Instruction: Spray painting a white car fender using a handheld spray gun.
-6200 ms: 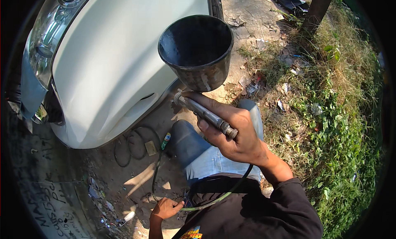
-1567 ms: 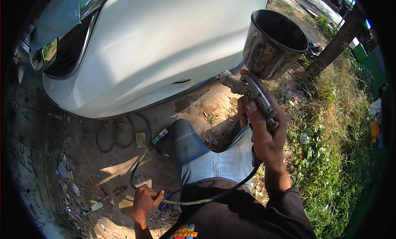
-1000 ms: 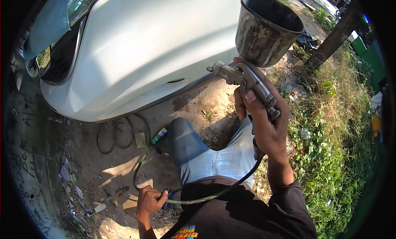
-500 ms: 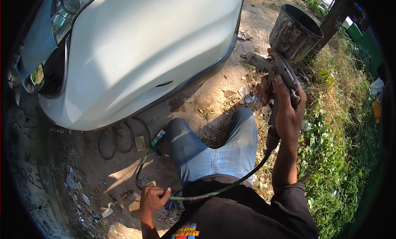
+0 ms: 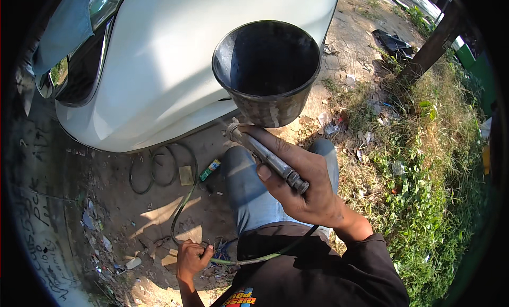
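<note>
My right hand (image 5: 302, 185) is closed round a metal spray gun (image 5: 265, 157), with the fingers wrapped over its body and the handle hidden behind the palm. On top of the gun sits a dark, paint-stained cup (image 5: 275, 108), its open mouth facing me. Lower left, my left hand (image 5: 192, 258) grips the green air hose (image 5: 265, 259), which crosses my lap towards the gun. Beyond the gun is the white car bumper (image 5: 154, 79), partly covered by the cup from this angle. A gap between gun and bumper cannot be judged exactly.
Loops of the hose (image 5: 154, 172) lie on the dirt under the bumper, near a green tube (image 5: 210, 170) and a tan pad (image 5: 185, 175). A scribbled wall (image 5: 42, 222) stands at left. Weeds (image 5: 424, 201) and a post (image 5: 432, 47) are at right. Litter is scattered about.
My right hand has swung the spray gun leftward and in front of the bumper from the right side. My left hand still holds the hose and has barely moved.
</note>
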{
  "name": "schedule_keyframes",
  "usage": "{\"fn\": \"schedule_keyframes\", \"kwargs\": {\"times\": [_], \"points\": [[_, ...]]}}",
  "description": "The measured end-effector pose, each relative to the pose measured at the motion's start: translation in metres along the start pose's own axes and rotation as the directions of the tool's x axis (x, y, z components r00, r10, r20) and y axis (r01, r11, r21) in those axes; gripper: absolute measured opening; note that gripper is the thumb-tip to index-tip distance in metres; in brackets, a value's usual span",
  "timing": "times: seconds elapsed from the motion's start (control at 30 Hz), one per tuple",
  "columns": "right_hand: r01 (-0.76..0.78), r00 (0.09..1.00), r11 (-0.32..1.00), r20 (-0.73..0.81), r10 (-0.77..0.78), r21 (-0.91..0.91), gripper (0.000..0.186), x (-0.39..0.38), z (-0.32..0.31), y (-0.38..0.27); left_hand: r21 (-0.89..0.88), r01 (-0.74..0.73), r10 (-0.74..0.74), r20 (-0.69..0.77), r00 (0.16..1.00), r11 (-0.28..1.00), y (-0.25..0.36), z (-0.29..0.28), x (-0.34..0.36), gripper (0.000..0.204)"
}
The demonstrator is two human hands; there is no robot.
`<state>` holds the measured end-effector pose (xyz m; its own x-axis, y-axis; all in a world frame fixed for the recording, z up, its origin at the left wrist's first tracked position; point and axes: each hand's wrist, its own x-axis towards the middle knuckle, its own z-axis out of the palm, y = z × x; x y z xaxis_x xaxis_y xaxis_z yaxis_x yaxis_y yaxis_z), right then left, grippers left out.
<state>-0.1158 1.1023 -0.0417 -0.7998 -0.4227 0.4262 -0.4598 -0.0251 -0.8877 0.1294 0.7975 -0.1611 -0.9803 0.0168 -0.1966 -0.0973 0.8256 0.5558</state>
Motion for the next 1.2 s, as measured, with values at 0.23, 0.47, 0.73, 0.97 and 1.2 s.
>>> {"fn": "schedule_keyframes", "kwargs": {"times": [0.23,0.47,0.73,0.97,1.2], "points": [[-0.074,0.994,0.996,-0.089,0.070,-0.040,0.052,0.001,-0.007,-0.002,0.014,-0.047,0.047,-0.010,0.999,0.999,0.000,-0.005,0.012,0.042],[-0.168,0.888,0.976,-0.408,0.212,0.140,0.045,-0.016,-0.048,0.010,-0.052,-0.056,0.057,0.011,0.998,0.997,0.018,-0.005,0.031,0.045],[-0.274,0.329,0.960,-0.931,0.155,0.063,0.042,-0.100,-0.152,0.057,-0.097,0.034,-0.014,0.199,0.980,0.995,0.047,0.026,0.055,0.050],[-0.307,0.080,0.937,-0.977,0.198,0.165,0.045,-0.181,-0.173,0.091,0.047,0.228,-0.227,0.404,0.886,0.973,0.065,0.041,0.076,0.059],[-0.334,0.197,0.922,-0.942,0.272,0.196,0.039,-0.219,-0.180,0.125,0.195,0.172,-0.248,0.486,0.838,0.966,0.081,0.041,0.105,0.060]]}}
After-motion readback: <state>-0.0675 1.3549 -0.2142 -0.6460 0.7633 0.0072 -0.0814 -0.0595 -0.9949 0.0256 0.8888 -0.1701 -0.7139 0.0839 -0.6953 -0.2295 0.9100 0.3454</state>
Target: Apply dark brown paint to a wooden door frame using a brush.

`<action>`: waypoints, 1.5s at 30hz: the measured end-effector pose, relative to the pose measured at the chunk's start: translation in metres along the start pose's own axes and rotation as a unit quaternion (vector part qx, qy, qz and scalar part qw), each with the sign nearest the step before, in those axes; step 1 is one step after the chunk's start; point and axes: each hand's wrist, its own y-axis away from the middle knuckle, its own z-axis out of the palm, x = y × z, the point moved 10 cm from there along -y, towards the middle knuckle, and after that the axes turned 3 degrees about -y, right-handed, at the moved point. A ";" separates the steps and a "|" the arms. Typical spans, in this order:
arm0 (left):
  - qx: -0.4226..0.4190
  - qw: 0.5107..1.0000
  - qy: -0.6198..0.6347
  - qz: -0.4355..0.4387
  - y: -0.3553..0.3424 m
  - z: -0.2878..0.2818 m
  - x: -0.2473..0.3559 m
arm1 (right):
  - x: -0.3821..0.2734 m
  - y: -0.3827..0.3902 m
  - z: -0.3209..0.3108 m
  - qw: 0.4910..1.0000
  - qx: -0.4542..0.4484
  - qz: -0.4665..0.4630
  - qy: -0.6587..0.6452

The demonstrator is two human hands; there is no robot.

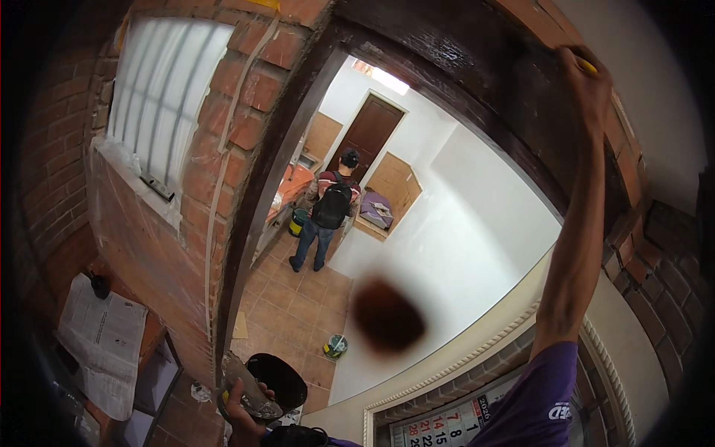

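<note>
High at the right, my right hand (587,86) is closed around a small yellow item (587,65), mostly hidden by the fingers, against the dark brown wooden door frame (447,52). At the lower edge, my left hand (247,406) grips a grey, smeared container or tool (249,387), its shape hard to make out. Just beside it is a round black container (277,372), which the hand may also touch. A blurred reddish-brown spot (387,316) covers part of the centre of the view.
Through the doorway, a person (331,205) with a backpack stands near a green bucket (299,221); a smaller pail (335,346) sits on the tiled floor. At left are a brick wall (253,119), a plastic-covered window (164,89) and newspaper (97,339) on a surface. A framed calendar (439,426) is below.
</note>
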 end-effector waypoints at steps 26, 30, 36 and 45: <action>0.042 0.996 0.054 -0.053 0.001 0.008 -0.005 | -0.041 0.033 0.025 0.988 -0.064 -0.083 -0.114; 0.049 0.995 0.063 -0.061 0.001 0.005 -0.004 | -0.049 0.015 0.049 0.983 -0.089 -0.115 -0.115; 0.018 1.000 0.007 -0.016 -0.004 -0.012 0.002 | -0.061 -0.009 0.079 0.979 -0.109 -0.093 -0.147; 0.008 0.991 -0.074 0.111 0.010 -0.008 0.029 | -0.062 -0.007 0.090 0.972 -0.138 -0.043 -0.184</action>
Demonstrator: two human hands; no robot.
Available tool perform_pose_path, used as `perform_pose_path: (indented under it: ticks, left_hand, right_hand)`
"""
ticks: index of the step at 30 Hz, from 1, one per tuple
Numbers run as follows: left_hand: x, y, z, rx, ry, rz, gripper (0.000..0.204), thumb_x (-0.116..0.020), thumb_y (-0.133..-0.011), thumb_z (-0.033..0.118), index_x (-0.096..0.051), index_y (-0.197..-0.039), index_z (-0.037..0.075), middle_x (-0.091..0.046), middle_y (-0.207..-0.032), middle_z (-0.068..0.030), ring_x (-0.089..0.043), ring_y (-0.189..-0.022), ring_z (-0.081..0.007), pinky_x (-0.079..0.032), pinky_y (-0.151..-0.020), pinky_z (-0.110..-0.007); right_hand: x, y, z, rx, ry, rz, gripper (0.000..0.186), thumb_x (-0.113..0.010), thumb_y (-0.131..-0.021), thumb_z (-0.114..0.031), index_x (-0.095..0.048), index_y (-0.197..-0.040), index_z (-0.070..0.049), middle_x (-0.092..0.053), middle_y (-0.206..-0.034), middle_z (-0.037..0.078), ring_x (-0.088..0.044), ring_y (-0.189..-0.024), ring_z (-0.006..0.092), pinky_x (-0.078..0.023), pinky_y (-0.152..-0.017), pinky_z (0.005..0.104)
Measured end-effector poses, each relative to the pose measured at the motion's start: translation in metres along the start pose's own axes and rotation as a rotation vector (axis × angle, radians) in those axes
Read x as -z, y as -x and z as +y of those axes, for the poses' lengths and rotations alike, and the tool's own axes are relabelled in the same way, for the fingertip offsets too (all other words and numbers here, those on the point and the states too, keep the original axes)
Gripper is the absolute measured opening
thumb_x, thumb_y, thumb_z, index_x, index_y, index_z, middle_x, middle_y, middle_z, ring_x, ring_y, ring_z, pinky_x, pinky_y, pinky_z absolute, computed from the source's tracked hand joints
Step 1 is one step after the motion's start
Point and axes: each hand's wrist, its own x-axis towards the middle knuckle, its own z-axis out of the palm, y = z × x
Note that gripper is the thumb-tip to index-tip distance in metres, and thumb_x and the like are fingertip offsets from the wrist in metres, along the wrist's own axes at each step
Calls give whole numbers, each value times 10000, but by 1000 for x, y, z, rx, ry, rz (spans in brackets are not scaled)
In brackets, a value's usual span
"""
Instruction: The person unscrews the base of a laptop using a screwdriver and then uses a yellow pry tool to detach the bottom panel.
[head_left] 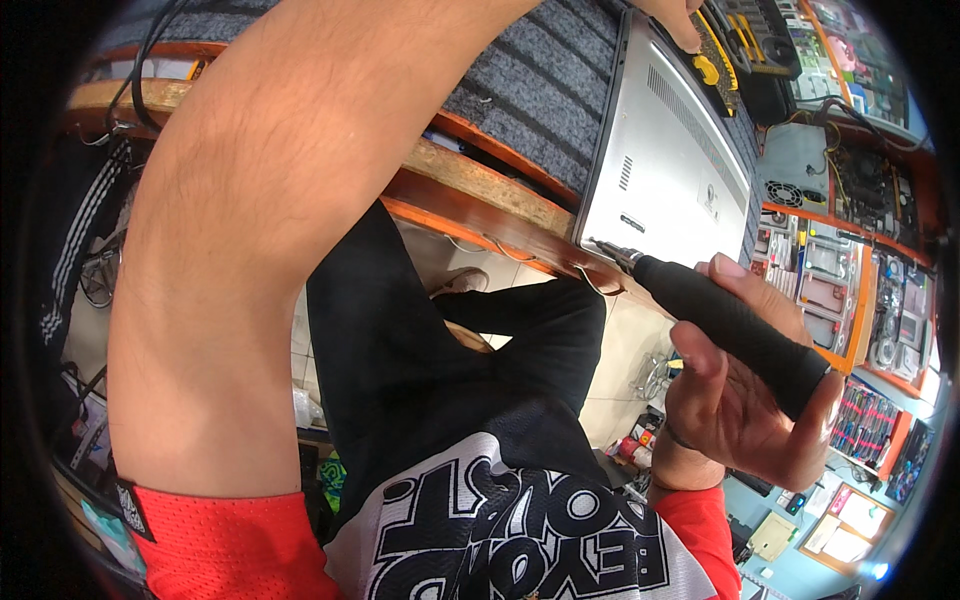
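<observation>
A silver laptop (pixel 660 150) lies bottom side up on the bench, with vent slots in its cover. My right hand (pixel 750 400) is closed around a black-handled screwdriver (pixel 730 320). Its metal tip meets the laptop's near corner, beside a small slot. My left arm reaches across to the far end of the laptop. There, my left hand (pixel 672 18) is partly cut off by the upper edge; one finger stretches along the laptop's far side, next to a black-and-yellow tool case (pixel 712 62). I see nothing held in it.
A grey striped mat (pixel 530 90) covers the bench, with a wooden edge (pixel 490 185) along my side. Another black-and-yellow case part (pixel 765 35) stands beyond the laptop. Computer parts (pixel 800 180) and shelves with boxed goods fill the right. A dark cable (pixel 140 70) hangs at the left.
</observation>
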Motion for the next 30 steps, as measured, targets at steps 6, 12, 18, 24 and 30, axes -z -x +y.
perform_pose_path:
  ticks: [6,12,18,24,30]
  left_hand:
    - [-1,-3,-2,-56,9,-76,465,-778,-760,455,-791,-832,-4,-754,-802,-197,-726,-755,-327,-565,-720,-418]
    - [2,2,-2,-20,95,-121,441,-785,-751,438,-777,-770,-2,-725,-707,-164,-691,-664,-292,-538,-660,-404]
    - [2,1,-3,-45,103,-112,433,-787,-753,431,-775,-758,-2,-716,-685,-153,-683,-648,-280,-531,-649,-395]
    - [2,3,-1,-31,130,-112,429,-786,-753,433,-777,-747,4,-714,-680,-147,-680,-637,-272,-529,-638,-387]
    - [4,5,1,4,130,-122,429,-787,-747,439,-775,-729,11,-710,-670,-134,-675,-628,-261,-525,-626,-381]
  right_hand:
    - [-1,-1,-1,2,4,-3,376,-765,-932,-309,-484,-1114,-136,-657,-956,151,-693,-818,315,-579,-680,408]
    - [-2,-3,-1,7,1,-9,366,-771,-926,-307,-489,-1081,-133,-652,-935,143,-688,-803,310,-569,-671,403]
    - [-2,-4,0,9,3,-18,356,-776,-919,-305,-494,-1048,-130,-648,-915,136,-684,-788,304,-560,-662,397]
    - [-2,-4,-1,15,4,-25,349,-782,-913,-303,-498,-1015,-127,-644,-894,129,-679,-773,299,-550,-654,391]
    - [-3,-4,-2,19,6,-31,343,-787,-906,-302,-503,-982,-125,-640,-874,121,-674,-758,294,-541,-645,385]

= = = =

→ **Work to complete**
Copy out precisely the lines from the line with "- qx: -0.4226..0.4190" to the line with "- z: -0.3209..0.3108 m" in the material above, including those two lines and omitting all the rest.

→ **Task output**
  - qx: -0.4226..0.4190
  - qw: 0.5107..1.0000
  - qy: -0.6198..0.6347
  - qz: -0.4355..0.4387
  - y: -0.3553..0.3424 m
  - z: -0.2878..0.2818 m
  - x: -0.2473..0.3559 m
arm1 (right):
  - x: -0.3821..0.2734 m
  - y: -0.3827..0.3902 m
  - z: -0.3209..0.3108 m

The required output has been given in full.